WhatsApp-Gruppe über Patrouillen: Alle in Nuoro freigesprochen: „Das Verbrechen existiert nicht.“
Im Chat „Malos a tamare“ wurden Informationen über die Bewegungen der Polizeikräfte ausgetauscht.Per restare aggiornato entra nel nostro canale Whatsapp
Acht Personen wurden wegen der Verwaltung einer WhatsApp-Gruppe belangt, über die laut Anklage Echtzeitberichte über die Bewegungen und die Anwesenheit von Polizeibeamten im Gebiet versendet wurden. Die Staatsanwaltschaft wirft ihnen Beihilfe zur Störung eines öffentlichen Dienstes vor: eine Aktivität, die laut Anklage die ordnungsgemäße Durchführung von Verkehrskontrollen, die der Verkehrssicherheit, der öffentlichen Ordnung und der Verbrechensbekämpfung dienen, hätte beeinträchtigen können.

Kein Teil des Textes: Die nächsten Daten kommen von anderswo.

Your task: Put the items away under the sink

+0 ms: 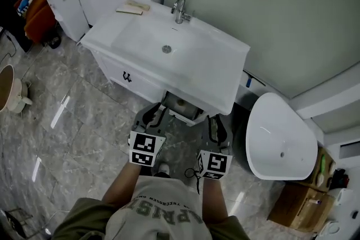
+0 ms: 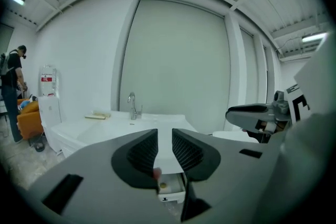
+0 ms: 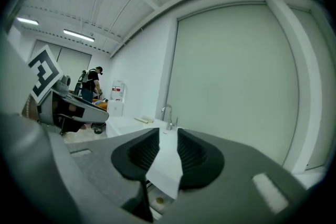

Im Zentrum des Verfahrens stand die WhatsApp-Gruppe „Malos a domare.I“, die auf einer Instant-Messaging-Plattform erstellt wurde und laut Anklage dazu diente, Informationen über die Bewegungen von Polizeistreifen unter ihren Mitgliedern auszutauschen. Heute wurde jedoch das Urteil des Gerichts verkündet.
Richterin Annamaria Puligheddu sprach alle acht Angeklagten vollständig frei, „weil die Tatsachen nicht bewiesen wurden“. Die Angeklagten wurden von den Anwälten Antonello Cao, Giorgio Murino, Gian Piera Pittalis, José Porru und Giuseppe Putzu vertreten, die während des Prozesses die Rekonstruktion des Sachverhalts durch die Staatsanwaltschaft anfochten.